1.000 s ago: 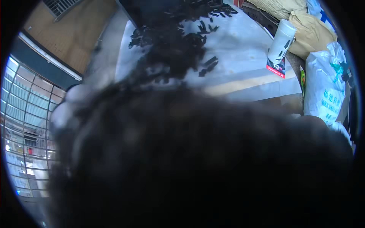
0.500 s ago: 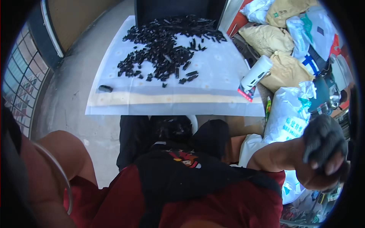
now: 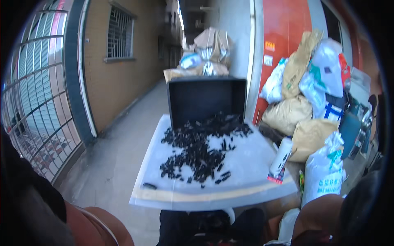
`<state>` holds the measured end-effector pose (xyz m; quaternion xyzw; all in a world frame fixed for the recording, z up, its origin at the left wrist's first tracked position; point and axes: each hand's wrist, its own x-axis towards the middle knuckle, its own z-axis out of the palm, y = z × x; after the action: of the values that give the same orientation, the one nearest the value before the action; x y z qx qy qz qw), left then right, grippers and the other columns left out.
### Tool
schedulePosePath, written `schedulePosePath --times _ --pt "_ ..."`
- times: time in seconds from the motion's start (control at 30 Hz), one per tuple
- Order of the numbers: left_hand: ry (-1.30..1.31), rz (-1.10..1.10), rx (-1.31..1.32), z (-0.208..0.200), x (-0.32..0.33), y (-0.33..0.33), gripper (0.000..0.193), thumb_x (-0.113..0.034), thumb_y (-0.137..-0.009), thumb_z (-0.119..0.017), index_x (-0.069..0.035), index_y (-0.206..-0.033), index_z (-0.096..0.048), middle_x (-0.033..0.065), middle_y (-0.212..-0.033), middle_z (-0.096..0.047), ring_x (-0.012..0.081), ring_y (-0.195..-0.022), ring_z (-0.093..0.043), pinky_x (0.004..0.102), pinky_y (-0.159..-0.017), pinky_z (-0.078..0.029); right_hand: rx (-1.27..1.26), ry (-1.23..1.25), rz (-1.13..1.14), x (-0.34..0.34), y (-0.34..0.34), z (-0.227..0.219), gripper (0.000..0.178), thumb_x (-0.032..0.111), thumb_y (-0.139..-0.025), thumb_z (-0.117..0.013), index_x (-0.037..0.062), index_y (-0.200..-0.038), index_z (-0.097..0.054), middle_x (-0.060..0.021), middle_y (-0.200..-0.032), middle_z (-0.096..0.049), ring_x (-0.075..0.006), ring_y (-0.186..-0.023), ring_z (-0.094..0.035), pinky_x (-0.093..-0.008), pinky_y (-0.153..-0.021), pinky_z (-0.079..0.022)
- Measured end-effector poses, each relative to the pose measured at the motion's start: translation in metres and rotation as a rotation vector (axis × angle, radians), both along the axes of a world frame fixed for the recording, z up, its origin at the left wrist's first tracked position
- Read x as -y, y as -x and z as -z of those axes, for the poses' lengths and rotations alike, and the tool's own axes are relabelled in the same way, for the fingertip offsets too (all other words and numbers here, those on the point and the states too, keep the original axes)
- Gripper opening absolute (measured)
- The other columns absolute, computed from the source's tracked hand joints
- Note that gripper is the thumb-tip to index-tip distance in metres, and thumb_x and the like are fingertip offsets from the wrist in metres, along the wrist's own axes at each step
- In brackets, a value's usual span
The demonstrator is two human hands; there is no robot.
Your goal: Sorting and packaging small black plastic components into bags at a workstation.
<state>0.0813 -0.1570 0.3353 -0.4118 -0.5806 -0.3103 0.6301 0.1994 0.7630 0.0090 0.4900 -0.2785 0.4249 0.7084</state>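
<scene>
Both my arms are bent and raised at the lower corners. At the left rim, a dark, blurred shape adjoins my bare left arm; it looks like my left hand in a dark glove. Another dark shape, seemingly my gloved right hand, is beside my right arm at the right rim. The fingers of neither hand can be made out. Ahead stands a table with a white cover. Many small black pieces are heaped and scattered over it, spilling from a black bin tipped on its side.
A single black piece lies near the table's front left corner. A white cylindrical container is at the right edge. Brown sacks and white sacks are piled along the right wall. A barred gate stands left; more bundles sit behind the bin.
The view has tilted up, so the table sits lower and the alley behind shows. My right hand, seen earlier in a grey glove at the right, is now a dark blur at the rim.
</scene>
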Motion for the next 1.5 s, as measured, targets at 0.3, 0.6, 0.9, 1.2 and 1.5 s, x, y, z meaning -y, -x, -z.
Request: schedulePosePath --times 0.3,0.6,0.9,1.2,1.5 --pt "-0.061 0.001 -0.419 -0.005 -0.019 -0.005 0.039 -0.009 -0.075 -0.062 -0.002 -0.111 -0.048 0.0101 -0.100 -0.054 0.0151 -0.080 -0.055 0.0267 -0.067 -0.046 -0.241 -0.309 -0.068 0.202 0.110 -0.184 0.034 0.024 -0.084 -0.050 0.0022 -0.110 -0.046 -0.0073 -0.075 -0.050 -0.0148 -0.056 -0.050 -0.0249 -0.058 -0.043" --pt "-0.015 0.123 0.343 0.102 -0.045 0.049 0.041 -0.008 -0.076 -0.060 -0.002 -0.115 -0.047 0.0108 -0.104 -0.053 0.0158 -0.081 -0.055 0.0270 -0.068 -0.046 0.719 -0.387 -0.211 0.504 0.179 -0.243 0.029 0.020 -0.087 -0.048 0.0024 -0.110 -0.047 -0.0047 -0.070 -0.049 -0.0135 -0.052 -0.048 -0.0254 -0.052 -0.042" --pt "0.122 -0.336 0.938 0.210 -0.101 0.107 0.022 -0.010 -0.073 -0.065 -0.001 -0.093 -0.060 0.0124 -0.083 -0.060 0.0222 -0.066 -0.058 0.0300 -0.058 -0.046 1.295 -1.016 0.648 0.540 0.340 -0.045 0.017 0.016 -0.081 -0.052 0.0058 -0.093 -0.060 -0.0125 -0.086 -0.061 -0.0295 -0.074 -0.058 -0.0367 -0.068 -0.046" --pt "0.497 -0.749 1.033 0.353 -0.134 0.195 0.019 -0.019 -0.074 -0.057 -0.011 -0.091 -0.060 0.0106 -0.077 -0.059 0.0278 -0.069 -0.059 0.0380 -0.060 -0.048 1.428 -0.959 0.737 0.608 0.375 0.015 0.016 0.020 -0.073 -0.057 0.0094 -0.084 -0.062 -0.0102 -0.085 -0.061 -0.0308 -0.081 -0.057 -0.0414 -0.074 -0.045" --pt "0.382 -0.497 0.951 0.360 -0.128 0.196 0.013 -0.012 -0.071 -0.061 -0.007 -0.083 -0.062 0.0137 -0.079 -0.061 0.0305 -0.069 -0.058 0.0372 -0.061 -0.047 1.402 -0.711 0.606 0.576 0.396 0.007 0.012 0.011 -0.072 -0.056 0.0032 -0.081 -0.059 -0.0127 -0.089 -0.060 -0.0289 -0.082 -0.057 -0.0382 -0.074 -0.045"
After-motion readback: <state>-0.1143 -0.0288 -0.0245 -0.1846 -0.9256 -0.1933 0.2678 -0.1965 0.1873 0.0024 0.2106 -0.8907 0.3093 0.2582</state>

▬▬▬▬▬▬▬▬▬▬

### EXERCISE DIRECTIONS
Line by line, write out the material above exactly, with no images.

### SOLVED PROBLEM
1.000 s ago: 
0.500 s ago: 
now: 
`<state>` holds the measured end-effector pose (xyz m; quaternion xyzw; all in a world frame fixed for the recording, z up, its origin at the left wrist's first tracked position; point and axes: each hand's wrist, its own x-axis towards the middle knuckle, its own z-axis out of the palm, y = z × x; after the action: of the values that give the same orientation, the one nearest the value before the action; x y z qx qy qz qw), left then right, grippers and the other columns left out.
### Tool
schedulePosePath, written `schedulePosePath --times _ --pt "_ ..."`
- times: time in seconds from the motion's start (control at 30 Hz), one per tuple
- Order of the numbers: left_hand: ry (-1.30..1.31), rz (-1.10..1.10), rx (-1.31..1.32), z (-0.208..0.200), x (-0.32..0.33), y (-0.33..0.33), gripper (0.000..0.193), thumb_x (-0.113..0.034), thumb_y (-0.137..-0.009), thumb_z (-0.119..0.017), index_x (-0.069..0.035), index_y (-0.206..-0.033), index_z (-0.096..0.048), middle_x (-0.033..0.065), middle_y (-0.212..-0.033), middle_z (-0.096..0.047), ring_x (-0.012..0.081), ring_y (-0.195..-0.022), ring_z (-0.093..0.043), pinky_x (0.004..0.102), pinky_y (-0.159..-0.017), pinky_z (-0.078..0.029); right_hand: rx (-1.27..1.26), ry (-1.23..1.25), rz (-1.13..1.14), x (-0.34..0.34), y (-0.34..0.34), z (-0.227..0.219), gripper (0.000..0.178), thumb_x (-0.032..0.111), thumb_y (-0.139..-0.025), thumb_z (-0.117..0.013), index_x (-0.037..0.062), index_y (-0.200..-0.038), index_z (-0.097..0.054), middle_x (-0.060..0.021), middle_y (-0.200..-0.032), middle_z (-0.096..0.049), ring_x (-0.075..0.006), ring_y (-0.186..-0.023), ring_z (-0.094..0.035), pinky_x (-0.093..-0.008), pinky_y (-0.153..-0.021), pinky_z (-0.079..0.022)
- Measured end-effector poses, each relative to the pose measured at the motion's start: translation in metres and rotation as a rotation vector (axis × angle, radians), both along the axes of a world frame fixed for the recording, z up, its origin at the left wrist's first tracked position
- Read x as -y, y as -x and z as -z of those axes, for the poses' lengths and rotations alike, and the tool's own axes are relabelled in the same way, for the fingertip offsets too (all other words and numbers here, those on the point and the states too, keep the original axes)
- Gripper opening absolute (measured)
- The other columns absolute, computed from the source's tracked hand joints
- Note that gripper is the thumb-tip to index-tip distance in metres, and thumb_x and the like are fingertip offsets from the wrist in metres, along the wrist's own axes at each step
- In brackets, a value's usual span
The demonstrator is two human hands; there is no robot.
Your goal: Sorting and packaging small black plastic components into bags at a workstation.
<state>0.0813 -0.1570 0.3353 -0.4118 -0.5806 -0.3103 0.6301 0.1994 0.7630 0.0090 0.4900 -0.2785 0.4249 0.7084</state>
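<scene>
Both my arms are bent and raised at the lower corners. At the left rim, a dark, blurred shape adjoins my bare left arm; it looks like my left hand in a dark glove. Another dark shape, seemingly my gloved right hand, is beside my right arm at the right rim. The fingers of neither hand can be made out. Ahead stands a table with a white cover. Many small black pieces are heaped and scattered over it, spilling from a black bin tipped on its side.
A single black piece lies near the table's front left corner. A white cylindrical container is at the right edge. Brown sacks and white sacks are piled along the right wall. A barred gate stands left; more bundles sit behind the bin.
The view has tilted up, so the table sits lower and the alley behind shows. My right hand, seen earlier in a grey glove at the right, is now a dark blur at the rim.
</scene>
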Motion for the next 1.5 s, as measured, targets at 0.3, 0.6, 0.9, 1.2 and 1.5 s, x, y, z meaning -y, -x, -z.
Request: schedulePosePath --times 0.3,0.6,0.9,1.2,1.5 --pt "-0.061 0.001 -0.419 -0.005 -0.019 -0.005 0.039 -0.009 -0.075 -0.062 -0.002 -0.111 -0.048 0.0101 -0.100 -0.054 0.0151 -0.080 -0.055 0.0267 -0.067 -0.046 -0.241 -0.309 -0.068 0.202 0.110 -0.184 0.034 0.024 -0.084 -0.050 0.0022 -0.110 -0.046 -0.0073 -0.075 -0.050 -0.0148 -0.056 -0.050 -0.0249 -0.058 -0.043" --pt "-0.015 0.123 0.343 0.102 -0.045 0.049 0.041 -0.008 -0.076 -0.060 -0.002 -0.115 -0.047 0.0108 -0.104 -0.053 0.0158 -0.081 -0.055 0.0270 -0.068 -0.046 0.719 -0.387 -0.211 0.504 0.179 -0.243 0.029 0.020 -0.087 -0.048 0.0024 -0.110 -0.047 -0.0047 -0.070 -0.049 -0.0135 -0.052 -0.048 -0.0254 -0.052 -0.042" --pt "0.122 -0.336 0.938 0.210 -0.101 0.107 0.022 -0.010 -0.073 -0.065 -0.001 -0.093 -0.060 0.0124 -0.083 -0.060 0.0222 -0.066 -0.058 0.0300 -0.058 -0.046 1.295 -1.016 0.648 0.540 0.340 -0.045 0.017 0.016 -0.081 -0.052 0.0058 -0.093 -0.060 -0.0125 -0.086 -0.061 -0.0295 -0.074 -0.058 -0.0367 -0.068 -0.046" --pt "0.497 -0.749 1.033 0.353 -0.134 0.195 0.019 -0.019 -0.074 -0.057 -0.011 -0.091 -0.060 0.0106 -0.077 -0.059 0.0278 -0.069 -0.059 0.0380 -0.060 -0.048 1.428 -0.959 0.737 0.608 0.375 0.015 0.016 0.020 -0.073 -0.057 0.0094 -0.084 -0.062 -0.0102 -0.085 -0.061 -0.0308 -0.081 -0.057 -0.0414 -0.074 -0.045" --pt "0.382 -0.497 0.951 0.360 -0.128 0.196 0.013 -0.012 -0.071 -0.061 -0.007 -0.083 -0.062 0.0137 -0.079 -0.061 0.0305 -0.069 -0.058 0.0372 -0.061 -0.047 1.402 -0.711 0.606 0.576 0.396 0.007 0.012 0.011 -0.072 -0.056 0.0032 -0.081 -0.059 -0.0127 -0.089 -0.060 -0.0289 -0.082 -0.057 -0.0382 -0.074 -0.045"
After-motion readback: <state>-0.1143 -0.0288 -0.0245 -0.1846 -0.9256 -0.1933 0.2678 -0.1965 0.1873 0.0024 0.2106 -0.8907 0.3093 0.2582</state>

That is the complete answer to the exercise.